■ WORK TASK
Take the material below and output exactly the run of lines from the one containing "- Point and" down to the one containing "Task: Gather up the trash", with both included.
── DATA TO EXAMINE ──
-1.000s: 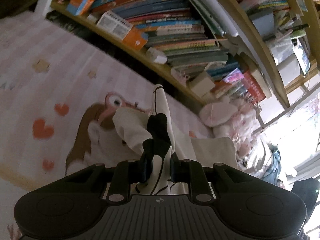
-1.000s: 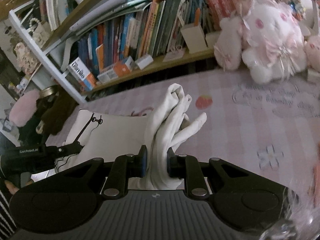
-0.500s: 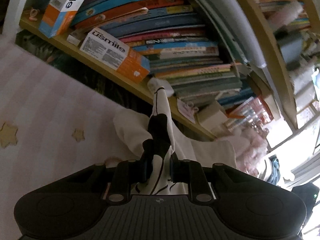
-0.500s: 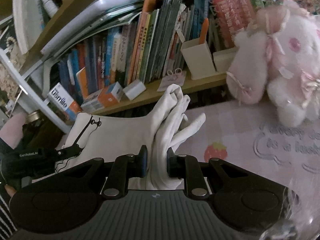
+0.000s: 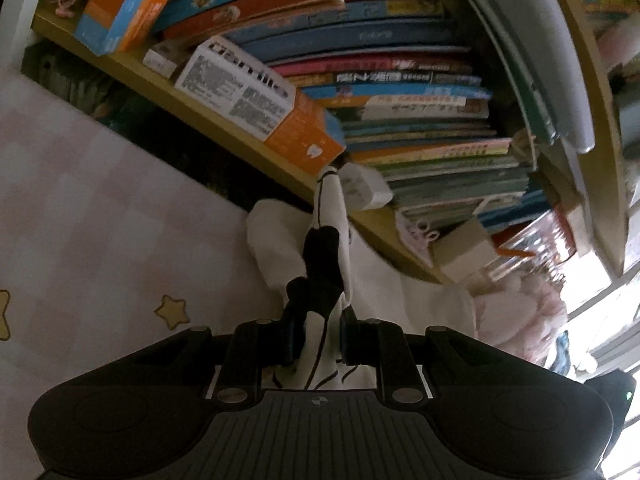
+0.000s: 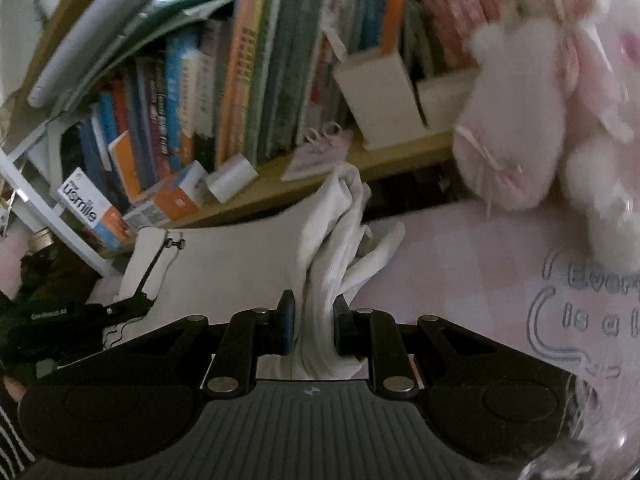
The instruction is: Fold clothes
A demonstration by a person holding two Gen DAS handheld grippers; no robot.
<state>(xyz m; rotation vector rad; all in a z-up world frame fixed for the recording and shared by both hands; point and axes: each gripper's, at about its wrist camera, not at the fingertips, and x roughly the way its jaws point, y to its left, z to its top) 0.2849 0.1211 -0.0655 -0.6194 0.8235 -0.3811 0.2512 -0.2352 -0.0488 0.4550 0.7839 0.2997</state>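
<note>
Left gripper (image 5: 319, 340) pinches the white garment (image 6: 248, 264) at a black-trimmed bunch; right gripper (image 6: 314, 330) pinches ribbed, crumpled folds. Soft cloth spans between, above pink checked bedding (image 6: 460, 264).

Support surface: bed covered with a pale pink checked sheet (image 6: 460, 280), printed with yellow stars (image 5: 172, 311) and outlined lettering (image 6: 580, 312). A white garment (image 6: 240, 264) lies on it, its far edge near the wooden bookshelf (image 6: 400, 156). A pink plush toy (image 6: 560, 120) sits on the sheet beside the shelf
</note>
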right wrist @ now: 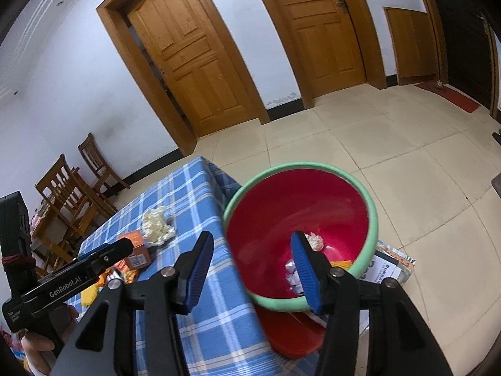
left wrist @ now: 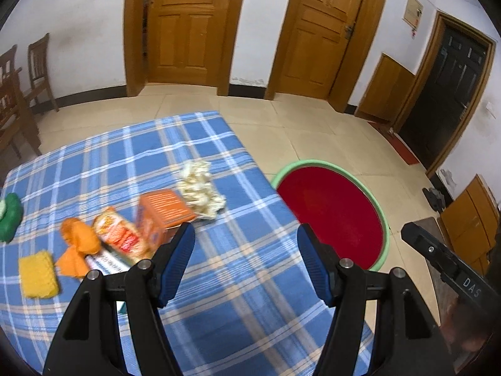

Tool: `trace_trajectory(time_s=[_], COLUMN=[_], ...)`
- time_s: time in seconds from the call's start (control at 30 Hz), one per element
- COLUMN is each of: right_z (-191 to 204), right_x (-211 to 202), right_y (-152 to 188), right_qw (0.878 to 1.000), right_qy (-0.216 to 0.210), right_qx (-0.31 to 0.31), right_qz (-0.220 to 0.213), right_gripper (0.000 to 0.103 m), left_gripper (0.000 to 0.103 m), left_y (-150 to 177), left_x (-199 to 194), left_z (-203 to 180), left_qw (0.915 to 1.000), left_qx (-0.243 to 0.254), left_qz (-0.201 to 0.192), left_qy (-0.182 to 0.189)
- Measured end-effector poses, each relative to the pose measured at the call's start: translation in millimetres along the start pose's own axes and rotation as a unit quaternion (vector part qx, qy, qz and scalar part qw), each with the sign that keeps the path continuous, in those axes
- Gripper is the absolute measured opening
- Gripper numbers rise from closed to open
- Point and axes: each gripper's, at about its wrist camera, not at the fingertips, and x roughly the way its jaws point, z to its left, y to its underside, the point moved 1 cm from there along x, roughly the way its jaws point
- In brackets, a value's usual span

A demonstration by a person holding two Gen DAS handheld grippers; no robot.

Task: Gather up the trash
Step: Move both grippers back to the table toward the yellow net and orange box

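My left gripper point(left wrist: 245, 235) is open and empty above the blue plaid table point(left wrist: 219, 282), just right of an orange box point(left wrist: 162, 211). A crumpled white wrapper point(left wrist: 200, 189) lies behind the box, a snack packet point(left wrist: 120, 235) and orange paper point(left wrist: 78, 244) to its left. My right gripper point(right wrist: 250, 244) is open and empty over the edge of a red bin with a green rim point(right wrist: 300, 206), which holds crumpled paper point(right wrist: 314, 241). The bin also shows in the left wrist view point(left wrist: 338, 213). The white wrapper point(right wrist: 156, 225) and the box point(right wrist: 137, 249) show in the right wrist view.
A yellow sponge point(left wrist: 37, 274) and a green object point(left wrist: 9, 222) lie on the table's left. Wooden chairs point(right wrist: 69, 188) stand beyond the table. Flat cardboard point(right wrist: 388, 266) lies under the bin. Two wooden doors point(left wrist: 184, 22) face the tiled floor.
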Motion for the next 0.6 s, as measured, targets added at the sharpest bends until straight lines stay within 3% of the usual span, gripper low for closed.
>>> trace_trajectory(time_s=[0.6], right_z=[54.6], right_x=[11.6], right_y=[16.8], right_qw=[0.998], right_qy=[-0.037], right_qx=[-0.041], right_qz=[0.036], right_gripper=[0.068], left_gripper=[0.068], left_y=[23.3], left_x=[-42.7], left_z=[99.9], left_qw=[0.9925], left_qx=[-0.099], left_qz=[-0.026], left_qy=[-0.068])
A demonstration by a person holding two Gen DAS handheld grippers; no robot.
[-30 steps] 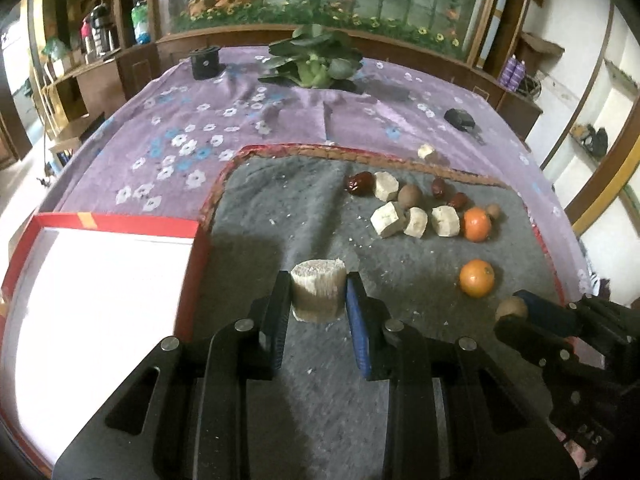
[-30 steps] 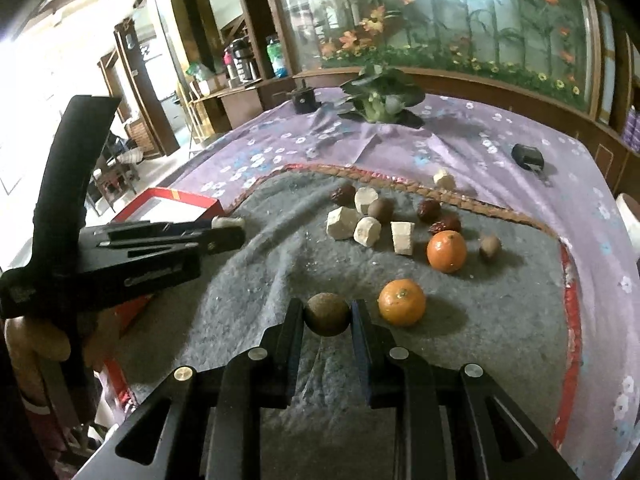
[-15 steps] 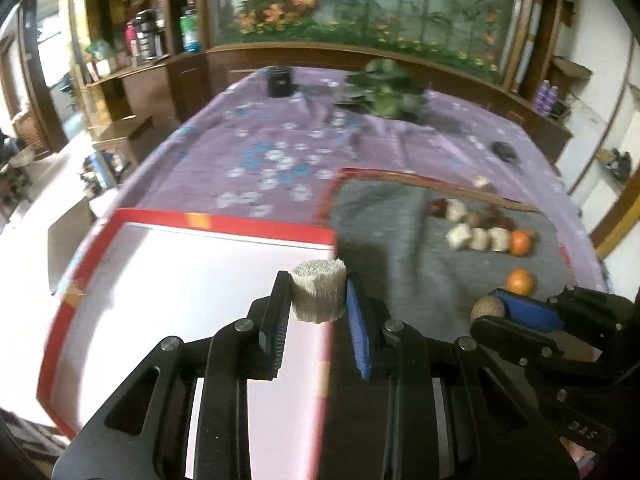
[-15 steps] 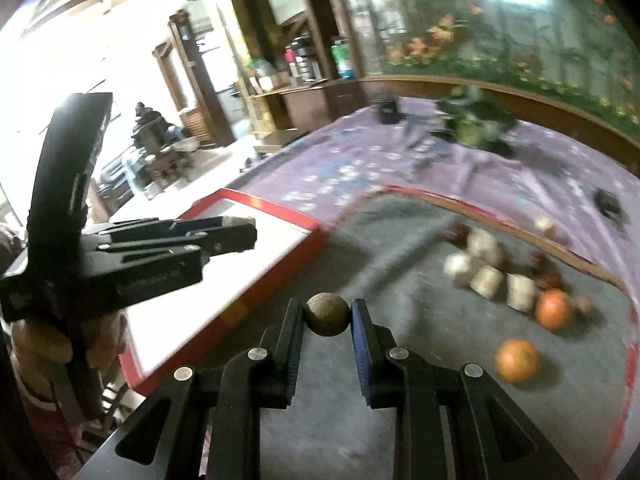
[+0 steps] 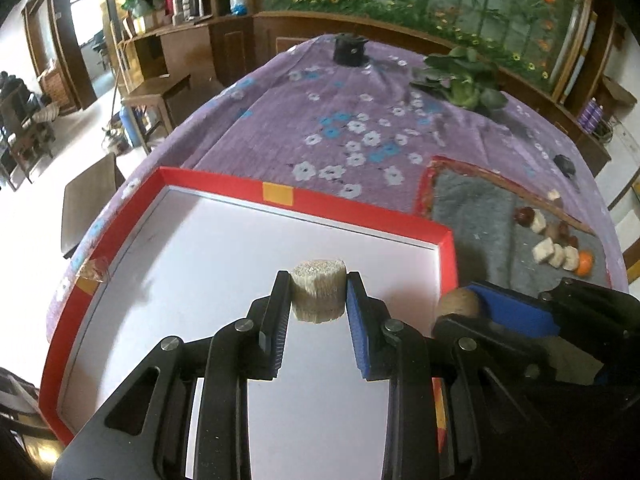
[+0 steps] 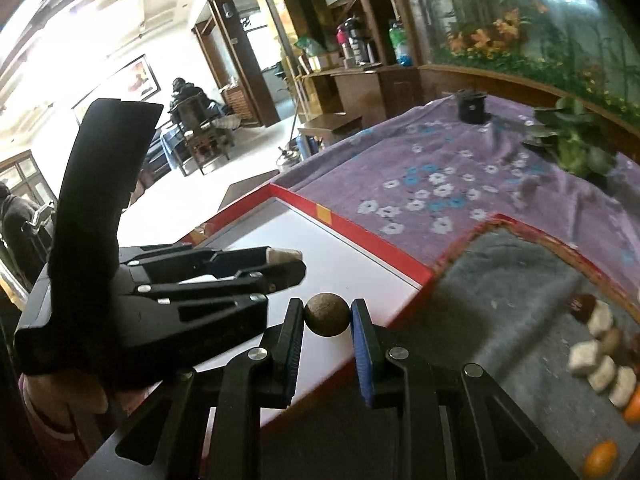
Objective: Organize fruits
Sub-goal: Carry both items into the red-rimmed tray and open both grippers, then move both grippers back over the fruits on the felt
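Observation:
My left gripper (image 5: 318, 300) is shut on a pale fibrous cylinder (image 5: 318, 290), held above the white floor of a red-rimmed tray (image 5: 360, 208). My right gripper (image 6: 326, 316) is shut on a small brown round fruit (image 6: 326, 314), over the tray's near right corner (image 6: 416, 276). It stands just right of the left gripper (image 6: 286, 264); in the left wrist view the brown fruit (image 5: 456, 303) shows beside its blue pad. On the grey mat (image 5: 472, 208) to the right lie pale chunks (image 5: 556, 252), an orange (image 5: 585, 262) and dark dates (image 5: 525, 214).
A purple flowered cloth (image 5: 340, 120) covers the table, with a green plant (image 5: 464, 80), a black cylinder (image 5: 351, 49) and a small black object (image 5: 565, 164) at the back. The table's edge falls off left of the tray. A hand (image 6: 64, 396) holds the left gripper.
Both grippers have swung left, from above the grey mat to over the tray, each carrying its piece. The fruits on the mat have stayed put.

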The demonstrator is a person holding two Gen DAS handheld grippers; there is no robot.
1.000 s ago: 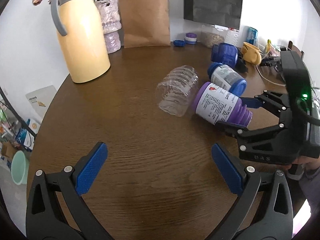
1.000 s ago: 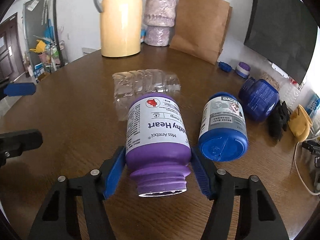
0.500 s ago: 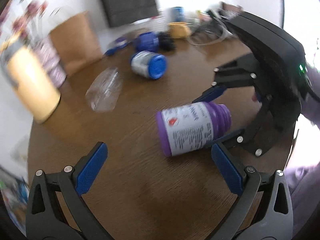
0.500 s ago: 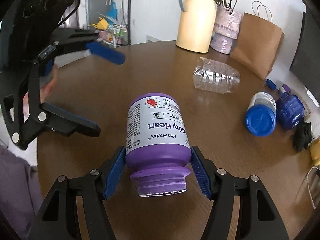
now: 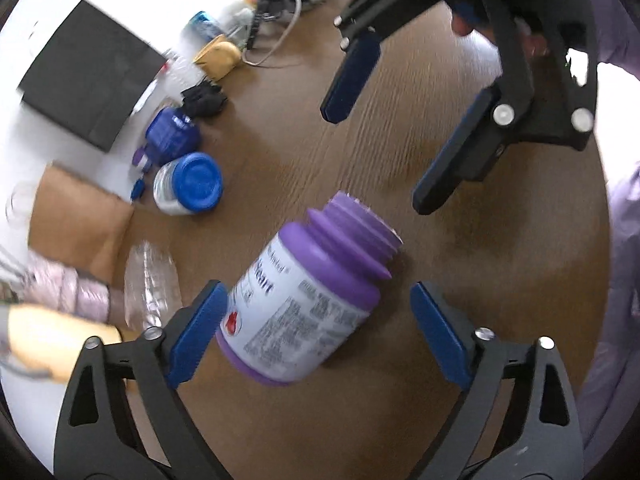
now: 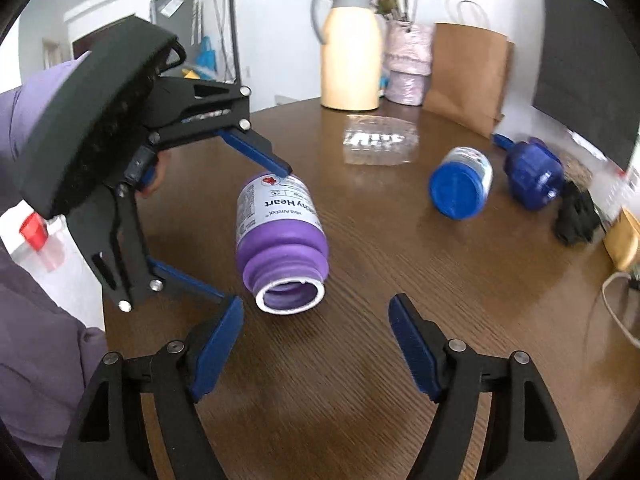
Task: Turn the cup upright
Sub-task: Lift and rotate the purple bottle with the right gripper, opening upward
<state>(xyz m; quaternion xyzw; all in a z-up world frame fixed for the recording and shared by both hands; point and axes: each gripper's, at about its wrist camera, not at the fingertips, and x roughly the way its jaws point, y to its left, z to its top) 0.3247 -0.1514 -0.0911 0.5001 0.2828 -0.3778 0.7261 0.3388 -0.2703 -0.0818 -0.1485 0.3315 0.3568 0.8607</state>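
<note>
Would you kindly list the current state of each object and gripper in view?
purple bottle: on its side, uncapped, ungripped
left gripper: open, straddling the bottle
right gripper: open, empty
blue-capped bottle: on its side, capped
clear plastic bottle: lying down
thermos: upright

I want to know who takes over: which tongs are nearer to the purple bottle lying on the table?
Left. The left tongs are open around the purple bottle, one finger beside its base. The right tongs are open, just off its open mouth.

One purple jar, two blue jars, one clear bottle, two tools.
</note>
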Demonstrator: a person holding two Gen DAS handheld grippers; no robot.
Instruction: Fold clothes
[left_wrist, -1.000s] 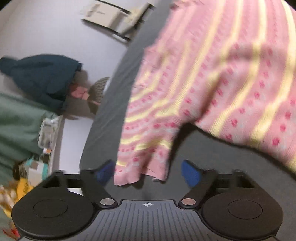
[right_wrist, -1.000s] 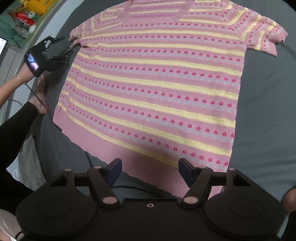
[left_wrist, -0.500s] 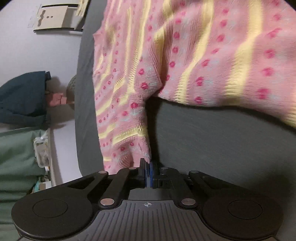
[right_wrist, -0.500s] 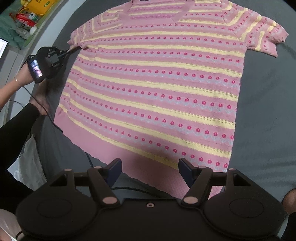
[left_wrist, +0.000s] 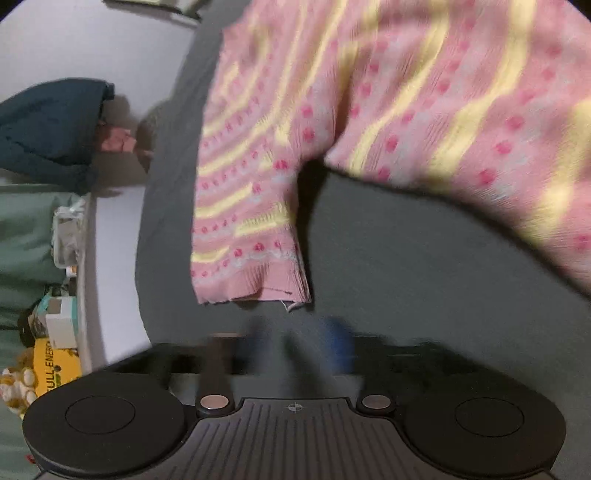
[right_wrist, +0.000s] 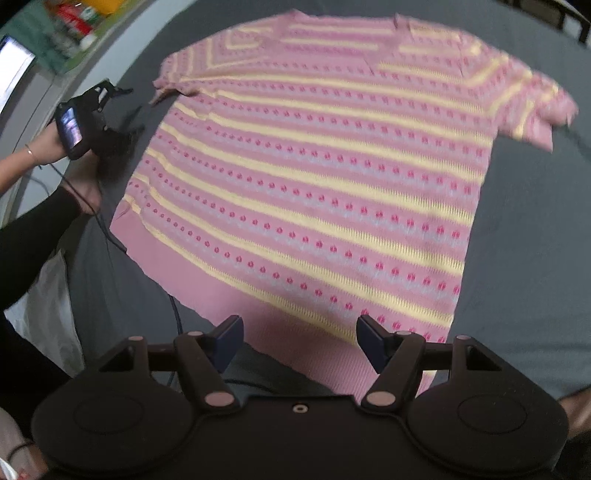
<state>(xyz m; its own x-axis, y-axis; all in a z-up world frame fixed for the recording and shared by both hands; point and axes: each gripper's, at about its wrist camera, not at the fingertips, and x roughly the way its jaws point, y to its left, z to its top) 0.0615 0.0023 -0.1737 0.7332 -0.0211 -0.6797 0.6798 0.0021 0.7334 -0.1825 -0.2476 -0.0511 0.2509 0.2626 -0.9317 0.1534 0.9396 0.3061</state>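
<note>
A pink knit sweater (right_wrist: 314, 177) with yellow stripes and red dots lies spread flat on the grey bed cover (right_wrist: 535, 258). In the left wrist view its left sleeve (left_wrist: 247, 221) lies flat, with the cuff just ahead of my left gripper (left_wrist: 295, 343). That gripper is blurred, its jaws are opening, and nothing is between them. The right wrist view shows the left gripper (right_wrist: 135, 109) a short way left of the sleeve, apart from it. My right gripper (right_wrist: 299, 339) hovers open over the sweater's bottom hem, holding nothing.
A dark blue garment (left_wrist: 48, 125), green cloth (left_wrist: 26, 229) and a yellow box (left_wrist: 55, 365) sit beyond the bed's left edge. A person's hand (right_wrist: 44, 147) holds the left gripper. A cable (right_wrist: 173, 306) trails over the cover near the hem. A white bag (right_wrist: 40, 295) lies at the lower left.
Half a second ago my left gripper was shut on the sleeve cuff; it has let go and drawn back, and the sleeve lies flat. My right gripper has risen a little, still open.
</note>
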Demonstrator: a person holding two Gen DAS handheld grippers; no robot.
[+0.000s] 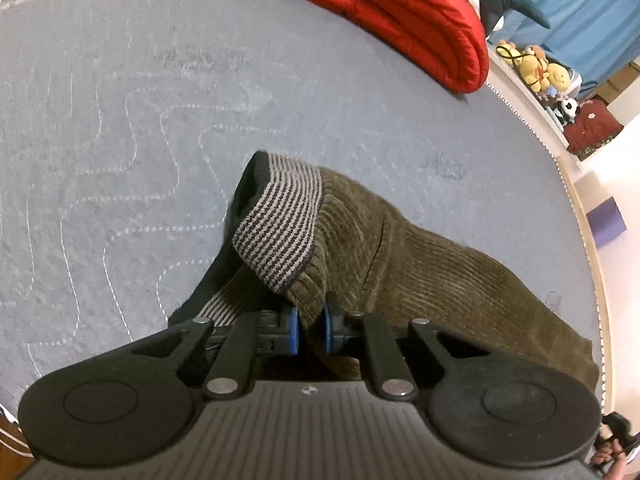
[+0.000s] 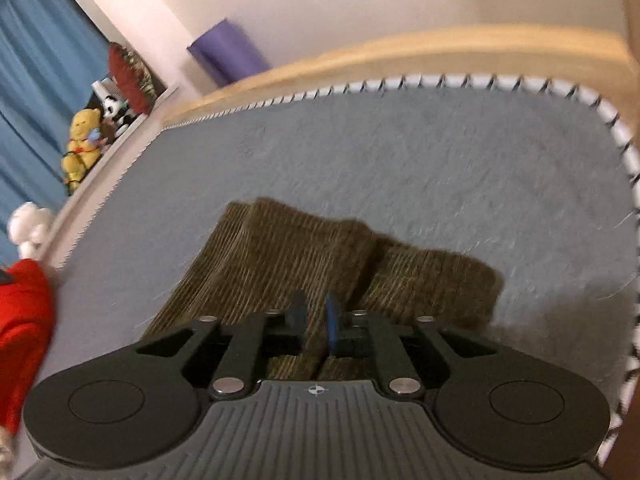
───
■ TASK OUTPUT
- Point and axes: each gripper's, at about its wrist camera, not at the fingertips, and x roughly the way its jaws point, z to its left, y to its underside, the point moved 1 cm from there along x, roughly the way its jaws point
- In brackets, a value's usual span

A demonstration by a person holding two Gen DAS handheld grippers; no robot.

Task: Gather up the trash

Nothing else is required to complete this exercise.